Your tenants generally enjoy what's known as the "right of quiet enjoyment." In part, that means that they deserve to live free from unreasonable intrusions and disturbances -- including excessive noise from other tenants.
However, noise complaints aren't always easy for a landlord to handle. You can't do much about tenants that are overly sensitive to the normal sounds of daily life in an apartment building -- but you also can't afford to ignore a legitimate complaint. Ignoring a valid noise complaint can land you in a legal dispute with the aggrieved tenant.
It's wise to have a clearly defined policy in place for handling noise complaints. Here are some suggestions you can use:
1. Use your lease as a guide.
A well-developed lease will help you avoid these kinds of problems in the first place. Talking to your tenants before they ever move in can help you set expectations that are more likely to be observed.
Focus on the types of noise that need to be curtailed and make sure that you aren't creating any discriminatory policies that can get you into trouble. If you have doubts about the appropriate wording, a consultation with an attorney familiar with real estate law is advisable.
2. Respond immediately.
Even if the noise complaint comes in at an inconvenient time (like the middle of the night), try to respond immediately. That way, you can witness the situation first-hand. That's the best way to determine for yourself if a complaint is really valid.

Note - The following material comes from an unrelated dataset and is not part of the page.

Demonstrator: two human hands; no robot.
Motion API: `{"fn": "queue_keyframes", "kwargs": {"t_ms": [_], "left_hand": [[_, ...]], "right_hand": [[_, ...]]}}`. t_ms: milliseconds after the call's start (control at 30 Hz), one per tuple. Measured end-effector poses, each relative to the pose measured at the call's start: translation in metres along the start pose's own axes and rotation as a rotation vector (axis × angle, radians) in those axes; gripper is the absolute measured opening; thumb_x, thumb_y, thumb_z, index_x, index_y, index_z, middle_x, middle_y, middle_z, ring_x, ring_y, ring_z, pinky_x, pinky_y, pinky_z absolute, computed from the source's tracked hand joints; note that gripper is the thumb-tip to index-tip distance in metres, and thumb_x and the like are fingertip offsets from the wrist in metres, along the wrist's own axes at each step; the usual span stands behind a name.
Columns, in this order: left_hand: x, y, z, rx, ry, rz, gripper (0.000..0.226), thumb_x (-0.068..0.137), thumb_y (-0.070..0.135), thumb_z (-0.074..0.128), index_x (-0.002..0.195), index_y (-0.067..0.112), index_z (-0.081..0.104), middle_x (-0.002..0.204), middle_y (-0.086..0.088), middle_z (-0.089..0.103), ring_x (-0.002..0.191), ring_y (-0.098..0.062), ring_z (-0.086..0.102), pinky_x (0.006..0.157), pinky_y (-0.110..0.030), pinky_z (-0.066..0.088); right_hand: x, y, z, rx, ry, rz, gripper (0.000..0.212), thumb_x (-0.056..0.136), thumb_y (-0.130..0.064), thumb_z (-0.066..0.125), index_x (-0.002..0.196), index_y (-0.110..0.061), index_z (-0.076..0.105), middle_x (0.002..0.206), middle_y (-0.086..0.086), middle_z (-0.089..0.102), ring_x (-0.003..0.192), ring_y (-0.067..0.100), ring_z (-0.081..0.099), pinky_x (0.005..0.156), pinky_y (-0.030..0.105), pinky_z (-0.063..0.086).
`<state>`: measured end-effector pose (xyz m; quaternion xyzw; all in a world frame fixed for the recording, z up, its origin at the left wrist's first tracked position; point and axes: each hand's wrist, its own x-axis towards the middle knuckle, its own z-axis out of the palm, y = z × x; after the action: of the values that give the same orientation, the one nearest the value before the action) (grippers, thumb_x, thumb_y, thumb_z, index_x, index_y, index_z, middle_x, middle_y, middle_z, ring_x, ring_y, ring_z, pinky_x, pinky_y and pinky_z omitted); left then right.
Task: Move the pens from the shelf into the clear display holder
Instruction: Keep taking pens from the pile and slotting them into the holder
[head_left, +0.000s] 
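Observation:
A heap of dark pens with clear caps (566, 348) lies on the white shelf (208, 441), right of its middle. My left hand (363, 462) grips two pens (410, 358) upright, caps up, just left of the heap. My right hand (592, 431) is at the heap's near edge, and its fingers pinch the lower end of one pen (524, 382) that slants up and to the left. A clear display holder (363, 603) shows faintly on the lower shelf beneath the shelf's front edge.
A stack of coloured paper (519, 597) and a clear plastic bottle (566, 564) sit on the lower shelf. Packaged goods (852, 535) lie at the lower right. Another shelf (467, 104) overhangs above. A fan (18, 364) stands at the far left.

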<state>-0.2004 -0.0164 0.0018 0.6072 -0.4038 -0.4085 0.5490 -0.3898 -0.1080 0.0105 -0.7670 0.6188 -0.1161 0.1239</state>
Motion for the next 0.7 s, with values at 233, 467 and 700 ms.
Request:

3. Try direct communication.
If the complaint is valid, a gentle-but-firm conversation with the offending tenant may resolve the issue without the need for further action. If the complaining tenant seems to be oversensitive, you may be able to stop things from getting out of hand by expressing your sympathies while pointing out that apartment living is sometimes a little noisy.
4. Document every interaction.
Make sure that you document your observations and your communications with each tenant involved in a noise complaint -- whether the complaint is justified or not. If it becomes necessary to take legal action, your evidence may come in handy.
Above all, however, do not turn the issue over to your tenants and hope they will work things out. That's likely to only increase the drama -- and your troubles.